§ **Problem description**: Print the whole listing again exactly as it stands, leaving out any images.

(Beginning of Recorded information)

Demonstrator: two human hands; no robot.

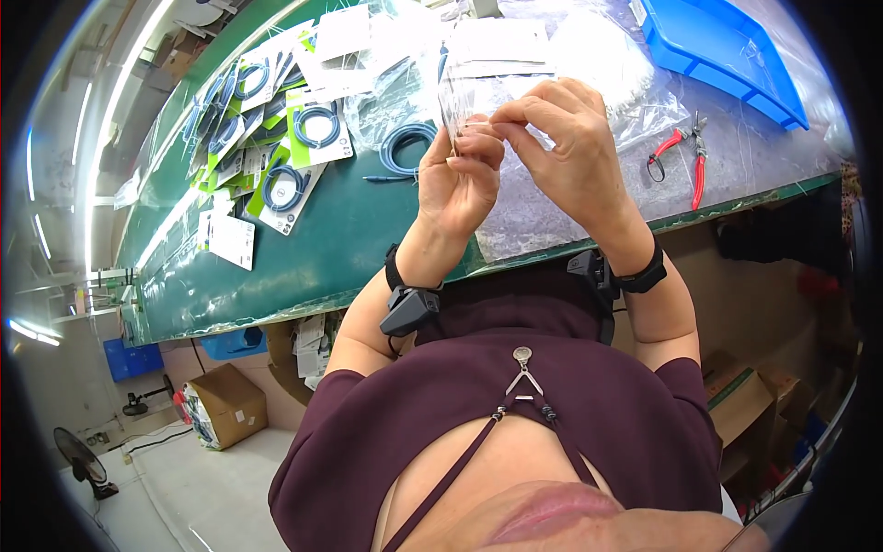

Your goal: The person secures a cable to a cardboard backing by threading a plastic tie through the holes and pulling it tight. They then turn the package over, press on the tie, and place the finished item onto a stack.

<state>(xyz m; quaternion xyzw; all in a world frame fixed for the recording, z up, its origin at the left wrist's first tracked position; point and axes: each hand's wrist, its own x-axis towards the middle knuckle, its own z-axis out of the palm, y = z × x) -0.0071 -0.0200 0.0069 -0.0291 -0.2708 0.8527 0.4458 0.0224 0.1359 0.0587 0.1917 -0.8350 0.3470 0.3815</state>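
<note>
My left hand (463, 184) is closed, its fingers curled and pinched upward over the table. A thin see-through piece (454, 101) rises from those fingers; its kind is too faint to tell. My right hand (572, 138) pinches with thumb and forefinger right beside the left fingertips. Something small and pale runs between the two pinches, too small to name. Just left of my left hand, a coiled blue cable (387, 152) lies on the green tabletop (368, 239), its plug end pointing left.
Packaged blue cables on cards (317, 127) are heaped at the left. Red-handled cutting pliers (699, 175) lie at the right, near a blue plastic tray (727, 64). Clear bags (372, 115) and a stack of white cards (497, 46) sit beyond my hands.
</note>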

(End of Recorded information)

§ **Result below**:
Demonstrator: two human hands; no robot.


Your goal: The person secures a cable to a cardboard backing by threading a plastic tie through the holes and pulling it tight. They then turn the package over, press on the tie, and place the finished item onto a stack.

<state>(xyz m; quaternion xyzw; all in a world frame fixed for the recording, z up, its origin at the left wrist's first tracked position; point and axes: each hand's wrist, its own x-axis towards the middle knuckle, its own z-axis out of the palm, y = z × x) -0.0071 -0.0200 0.0069 -0.0291 -0.2708 0.8527 0.4458 0.0224 0.1359 0.0587 0.1917 -0.8350 0.3470 0.3815</state>
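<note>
My left hand (463, 184) is closed, its fingers curled and pinched upward over the table. A thin see-through piece (454, 101) rises from those fingers; its kind is too faint to tell. My right hand (572, 138) pinches with thumb and forefinger right beside the left fingertips. Something small and pale runs between the two pinches, too small to name. Just left of my left hand, a coiled blue cable (387, 152) lies on the green tabletop (368, 239), its plug end pointing left.
Packaged blue cables on cards (317, 127) are heaped at the left. Red-handled cutting pliers (699, 175) lie at the right, near a blue plastic tray (727, 64). Clear bags (372, 115) and a stack of white cards (497, 46) sit beyond my hands.
</note>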

This answer is finished.